*WHAT YOU NEED TO DO*
Would you print the entire listing exactly, leaving nothing out?
-- Opening Marker --
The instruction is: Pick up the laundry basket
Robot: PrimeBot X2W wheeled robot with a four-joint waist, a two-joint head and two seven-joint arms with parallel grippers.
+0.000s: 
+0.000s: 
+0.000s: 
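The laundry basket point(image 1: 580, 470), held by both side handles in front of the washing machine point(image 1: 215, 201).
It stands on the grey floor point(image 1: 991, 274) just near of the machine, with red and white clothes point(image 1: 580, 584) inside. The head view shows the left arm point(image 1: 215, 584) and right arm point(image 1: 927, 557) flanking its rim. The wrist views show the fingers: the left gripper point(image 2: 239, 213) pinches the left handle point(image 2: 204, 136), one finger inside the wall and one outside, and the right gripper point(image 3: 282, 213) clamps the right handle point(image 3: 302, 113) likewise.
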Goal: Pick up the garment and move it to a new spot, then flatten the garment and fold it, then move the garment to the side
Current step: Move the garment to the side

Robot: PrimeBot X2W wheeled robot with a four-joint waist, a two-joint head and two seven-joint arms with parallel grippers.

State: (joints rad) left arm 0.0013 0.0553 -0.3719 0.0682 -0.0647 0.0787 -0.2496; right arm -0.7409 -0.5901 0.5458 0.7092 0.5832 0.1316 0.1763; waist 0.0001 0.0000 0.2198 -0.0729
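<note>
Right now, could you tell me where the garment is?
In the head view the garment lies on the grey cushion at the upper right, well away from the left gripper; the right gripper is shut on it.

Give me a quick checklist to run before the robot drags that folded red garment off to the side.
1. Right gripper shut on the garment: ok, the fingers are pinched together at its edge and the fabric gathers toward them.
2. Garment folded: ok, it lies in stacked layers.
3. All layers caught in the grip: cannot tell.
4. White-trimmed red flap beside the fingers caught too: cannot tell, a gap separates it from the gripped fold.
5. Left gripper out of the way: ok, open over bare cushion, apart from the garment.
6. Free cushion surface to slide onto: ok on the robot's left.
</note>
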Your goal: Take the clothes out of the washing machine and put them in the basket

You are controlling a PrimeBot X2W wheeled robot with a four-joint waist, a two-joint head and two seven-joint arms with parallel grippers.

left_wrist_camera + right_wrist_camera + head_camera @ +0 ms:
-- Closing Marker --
*WRITTEN ANSWER*
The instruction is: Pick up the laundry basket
Robot: PrimeBot X2W wheeled robot with a four-joint waist, a two-joint head and two seven-joint arms with parallel grippers.
+0.000s: 
+0.000s: 
+0.000s: 
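The laundry basket point(image 1: 580, 470), held by both side handles in front of the washing machine point(image 1: 215, 201).
It stands on the grey floor point(image 1: 991, 274) just near of the machine, with red and white clothes point(image 1: 580, 584) inside. The head view shows the left arm point(image 1: 215, 584) and right arm point(image 1: 927, 557) flanking its rim. The wrist views show the fingers: the left gripper point(image 2: 239, 213) pinches the left handle point(image 2: 204, 136), one finger inside the wall and one outside, and the right gripper point(image 3: 282, 213) clamps the right handle point(image 3: 302, 113) likewise.
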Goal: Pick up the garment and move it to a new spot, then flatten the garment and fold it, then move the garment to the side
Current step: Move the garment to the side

Robot: PrimeBot X2W wheeled robot with a four-joint waist, a two-joint head and two seven-joint arms with parallel grippers.

State: (joints rad) left arm 0.0013 0.0553 -0.3719 0.0682 -0.0647 0.0787 -0.2496; right arm -0.7409 -0.5901 0.5458 0.7092 0.5832 0.1316 0.1763; waist 0.0001 0.0000 0.2198 -0.0729
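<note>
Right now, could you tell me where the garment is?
In the head view the garment lies on the grey cushion at the upper right, well away from the left gripper; the right gripper is shut on it.

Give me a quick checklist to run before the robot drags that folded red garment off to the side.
1. Right gripper shut on the garment: ok, the fingers are pinched together at its edge and the fabric gathers toward them.
2. Garment folded: ok, it lies in stacked layers.
3. All layers caught in the grip: cannot tell.
4. White-trimmed red flap beside the fingers caught too: cannot tell, a gap separates it from the gripped fold.
5. Left gripper out of the way: ok, open over bare cushion, apart from the garment.
6. Free cushion surface to slide onto: ok on the robot's left.
</note>
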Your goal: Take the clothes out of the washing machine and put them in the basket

You are controlling a PrimeBot X2W wheeled robot with a four-joint waist, a two-joint head and two seven-joint arms with parallel grippers.

left_wrist_camera + right_wrist_camera + head_camera @ +0 ms:

As written, the answer is complete.